China’s Ningxia Hui Autonomous Region plans to sell as much as US$1.5 billion of debt in the first overseas bond issuance by one of the nation’s local governments since policymakers began allowing such fundraising.
Plans for the bond sale were announced in a statement AVIC Capital Co (中航工業投資) filed with Shanghai’s stock exchange yesterday, in which the company said its brokerage unit had been appointed the coordinator and financial adviser for the issuance. Ningxia may sell the debt as Sukuk or dollar bonds, with maturity of up to five years, according to the statement.
The proposed sale is the latest step in China’s push to increase the transparency of how provinces and cities fund local projects, and part of the nation’s goal of creating a modern fiscal system by 2020. China earlier this year passed legal amendments lifting a ban on direct bond sales by local governments, which are grappling with liabilities Fitch Ratings Ltd estimates at 30 percent of GDP.
China’s most recent state audit of local debt showed 17.9 trillion yuan (US$2.88 trillion) of regional liabilities in June last year, up 67 percent from the end of 2010.
A law initially passed in 1994 had banned local governments from selling bonds, prompting them to side-step the regulations by setting up thousands of companies used as financing vehicles to raise money for roads, sewage systems and sports stadiums. That law was revised in August, laying the legal framework for regional authorities to raise funds directly.
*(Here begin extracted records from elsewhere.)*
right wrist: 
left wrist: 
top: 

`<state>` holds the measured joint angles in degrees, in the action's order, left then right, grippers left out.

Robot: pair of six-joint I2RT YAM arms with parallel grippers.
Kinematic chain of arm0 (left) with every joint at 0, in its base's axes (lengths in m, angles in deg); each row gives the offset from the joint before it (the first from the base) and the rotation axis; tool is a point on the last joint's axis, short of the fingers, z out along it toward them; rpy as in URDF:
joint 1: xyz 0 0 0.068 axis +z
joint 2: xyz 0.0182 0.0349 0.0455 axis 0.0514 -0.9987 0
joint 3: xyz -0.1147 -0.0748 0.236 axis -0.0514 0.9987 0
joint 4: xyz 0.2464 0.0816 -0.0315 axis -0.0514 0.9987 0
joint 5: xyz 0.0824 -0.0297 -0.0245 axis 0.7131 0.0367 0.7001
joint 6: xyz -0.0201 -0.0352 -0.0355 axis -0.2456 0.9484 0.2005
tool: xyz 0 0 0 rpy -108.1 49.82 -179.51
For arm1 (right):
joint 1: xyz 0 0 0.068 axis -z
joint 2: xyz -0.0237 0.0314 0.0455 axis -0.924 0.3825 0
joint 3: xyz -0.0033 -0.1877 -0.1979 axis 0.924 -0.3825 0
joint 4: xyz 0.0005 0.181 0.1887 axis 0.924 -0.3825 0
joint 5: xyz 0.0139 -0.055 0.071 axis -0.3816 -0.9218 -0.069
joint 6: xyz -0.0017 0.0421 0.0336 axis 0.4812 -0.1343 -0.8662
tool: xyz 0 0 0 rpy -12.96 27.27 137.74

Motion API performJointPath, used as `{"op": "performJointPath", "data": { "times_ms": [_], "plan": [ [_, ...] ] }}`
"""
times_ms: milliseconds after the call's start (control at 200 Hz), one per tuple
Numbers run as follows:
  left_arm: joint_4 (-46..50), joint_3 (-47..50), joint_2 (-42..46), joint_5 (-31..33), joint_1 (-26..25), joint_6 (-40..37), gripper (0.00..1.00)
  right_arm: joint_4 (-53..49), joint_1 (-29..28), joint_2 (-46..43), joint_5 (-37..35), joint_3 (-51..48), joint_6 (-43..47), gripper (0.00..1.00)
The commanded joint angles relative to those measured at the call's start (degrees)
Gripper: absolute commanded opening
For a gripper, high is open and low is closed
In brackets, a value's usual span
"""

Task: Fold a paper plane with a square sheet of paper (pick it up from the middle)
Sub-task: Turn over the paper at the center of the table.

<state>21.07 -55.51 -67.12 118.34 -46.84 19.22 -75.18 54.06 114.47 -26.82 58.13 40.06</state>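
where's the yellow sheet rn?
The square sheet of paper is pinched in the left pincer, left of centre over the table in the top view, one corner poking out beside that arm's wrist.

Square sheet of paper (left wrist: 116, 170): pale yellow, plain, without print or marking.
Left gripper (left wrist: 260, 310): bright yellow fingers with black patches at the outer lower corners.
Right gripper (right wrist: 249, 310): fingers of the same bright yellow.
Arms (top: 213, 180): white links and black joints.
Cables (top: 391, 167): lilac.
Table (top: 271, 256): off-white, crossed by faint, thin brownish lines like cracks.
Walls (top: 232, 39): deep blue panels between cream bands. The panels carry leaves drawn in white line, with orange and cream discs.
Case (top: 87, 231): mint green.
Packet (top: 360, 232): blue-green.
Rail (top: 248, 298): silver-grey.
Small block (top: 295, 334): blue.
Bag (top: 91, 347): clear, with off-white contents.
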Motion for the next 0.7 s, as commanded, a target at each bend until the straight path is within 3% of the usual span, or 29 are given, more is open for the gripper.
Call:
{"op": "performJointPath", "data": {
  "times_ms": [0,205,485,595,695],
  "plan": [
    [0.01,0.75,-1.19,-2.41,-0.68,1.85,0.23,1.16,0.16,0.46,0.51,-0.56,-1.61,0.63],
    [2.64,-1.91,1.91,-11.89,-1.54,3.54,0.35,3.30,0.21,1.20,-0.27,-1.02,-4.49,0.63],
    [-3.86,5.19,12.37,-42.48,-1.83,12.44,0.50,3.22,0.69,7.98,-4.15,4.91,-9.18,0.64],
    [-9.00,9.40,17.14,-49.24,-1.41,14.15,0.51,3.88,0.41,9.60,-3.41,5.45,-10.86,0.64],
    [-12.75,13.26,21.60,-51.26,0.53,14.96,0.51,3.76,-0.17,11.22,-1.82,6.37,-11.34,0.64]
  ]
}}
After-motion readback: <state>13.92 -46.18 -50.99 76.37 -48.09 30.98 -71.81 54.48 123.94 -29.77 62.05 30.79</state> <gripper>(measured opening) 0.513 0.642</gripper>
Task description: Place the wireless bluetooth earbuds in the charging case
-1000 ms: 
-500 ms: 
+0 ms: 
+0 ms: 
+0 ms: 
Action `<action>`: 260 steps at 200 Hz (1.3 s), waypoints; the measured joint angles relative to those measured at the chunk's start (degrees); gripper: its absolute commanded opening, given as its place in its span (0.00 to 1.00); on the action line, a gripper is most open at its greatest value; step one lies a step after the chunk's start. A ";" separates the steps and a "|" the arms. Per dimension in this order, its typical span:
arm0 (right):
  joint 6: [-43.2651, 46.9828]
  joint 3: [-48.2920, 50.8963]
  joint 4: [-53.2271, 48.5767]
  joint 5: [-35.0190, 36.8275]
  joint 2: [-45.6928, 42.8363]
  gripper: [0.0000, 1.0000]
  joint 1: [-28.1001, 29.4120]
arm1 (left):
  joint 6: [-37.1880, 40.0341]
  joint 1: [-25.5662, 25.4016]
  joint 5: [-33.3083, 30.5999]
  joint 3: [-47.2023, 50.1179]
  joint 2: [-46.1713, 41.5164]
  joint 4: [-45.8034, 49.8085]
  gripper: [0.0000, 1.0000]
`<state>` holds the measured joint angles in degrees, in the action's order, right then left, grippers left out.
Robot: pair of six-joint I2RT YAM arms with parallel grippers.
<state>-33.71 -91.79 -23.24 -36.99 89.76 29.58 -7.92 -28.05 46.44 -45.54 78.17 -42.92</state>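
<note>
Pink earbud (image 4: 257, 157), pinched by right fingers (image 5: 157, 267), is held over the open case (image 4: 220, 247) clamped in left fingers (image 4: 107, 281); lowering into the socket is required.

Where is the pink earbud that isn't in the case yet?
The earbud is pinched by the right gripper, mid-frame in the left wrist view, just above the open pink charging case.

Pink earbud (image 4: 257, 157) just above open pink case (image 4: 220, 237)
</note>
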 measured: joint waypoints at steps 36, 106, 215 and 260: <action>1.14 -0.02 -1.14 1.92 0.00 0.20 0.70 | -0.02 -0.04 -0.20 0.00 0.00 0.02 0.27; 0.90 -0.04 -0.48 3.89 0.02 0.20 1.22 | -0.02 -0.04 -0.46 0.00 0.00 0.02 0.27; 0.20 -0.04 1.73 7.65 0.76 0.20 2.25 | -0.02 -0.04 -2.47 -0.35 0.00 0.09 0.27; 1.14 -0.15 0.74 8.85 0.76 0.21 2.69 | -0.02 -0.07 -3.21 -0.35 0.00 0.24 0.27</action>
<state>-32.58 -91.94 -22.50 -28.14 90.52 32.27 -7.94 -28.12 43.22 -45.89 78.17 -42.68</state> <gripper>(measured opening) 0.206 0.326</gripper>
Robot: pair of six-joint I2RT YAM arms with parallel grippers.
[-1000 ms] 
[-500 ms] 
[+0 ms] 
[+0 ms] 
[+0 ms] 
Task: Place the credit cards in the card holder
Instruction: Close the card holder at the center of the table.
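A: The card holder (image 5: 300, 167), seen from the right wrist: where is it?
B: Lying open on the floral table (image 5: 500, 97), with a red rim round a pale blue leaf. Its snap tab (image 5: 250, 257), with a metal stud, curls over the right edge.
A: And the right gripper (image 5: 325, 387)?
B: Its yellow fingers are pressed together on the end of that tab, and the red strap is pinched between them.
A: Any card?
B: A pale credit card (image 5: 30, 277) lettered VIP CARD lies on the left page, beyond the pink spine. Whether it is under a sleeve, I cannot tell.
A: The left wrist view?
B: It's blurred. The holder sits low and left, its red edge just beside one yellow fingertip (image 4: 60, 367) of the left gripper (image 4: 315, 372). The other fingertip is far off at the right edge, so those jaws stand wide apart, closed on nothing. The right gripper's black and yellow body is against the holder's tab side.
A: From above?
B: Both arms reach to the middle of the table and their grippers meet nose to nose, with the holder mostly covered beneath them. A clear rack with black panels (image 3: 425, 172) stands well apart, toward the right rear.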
The Chinese Ministry of Finance first began allowing the cities of Shanghai and Shenzhen, as well as Zhejiang and Guangdong provinces, to sell municipal bonds in 2011 as part of a trial program. It added Shandong and Jiangsu provinces last year.
This year, the trial expanded to include Ningxia, Jiangxi Province and the cities of Beijing and Qingdao, as the ministry started to require disclosure of basic financial information and credit ratings. The development of China’s municipal bond market is vital in reducing risks from local government use of off-balance sheet debt, Standard & Poor’s said in a May report.
The International Finance News, a newspaper controlled by the Chinese Communist Party’s official People’s Daily, published a commentary in May encouraging local governments to sell debt outside of China. There is huge potential for Chinese local government bonds on global markets because they are more mature than domestic ones, it said.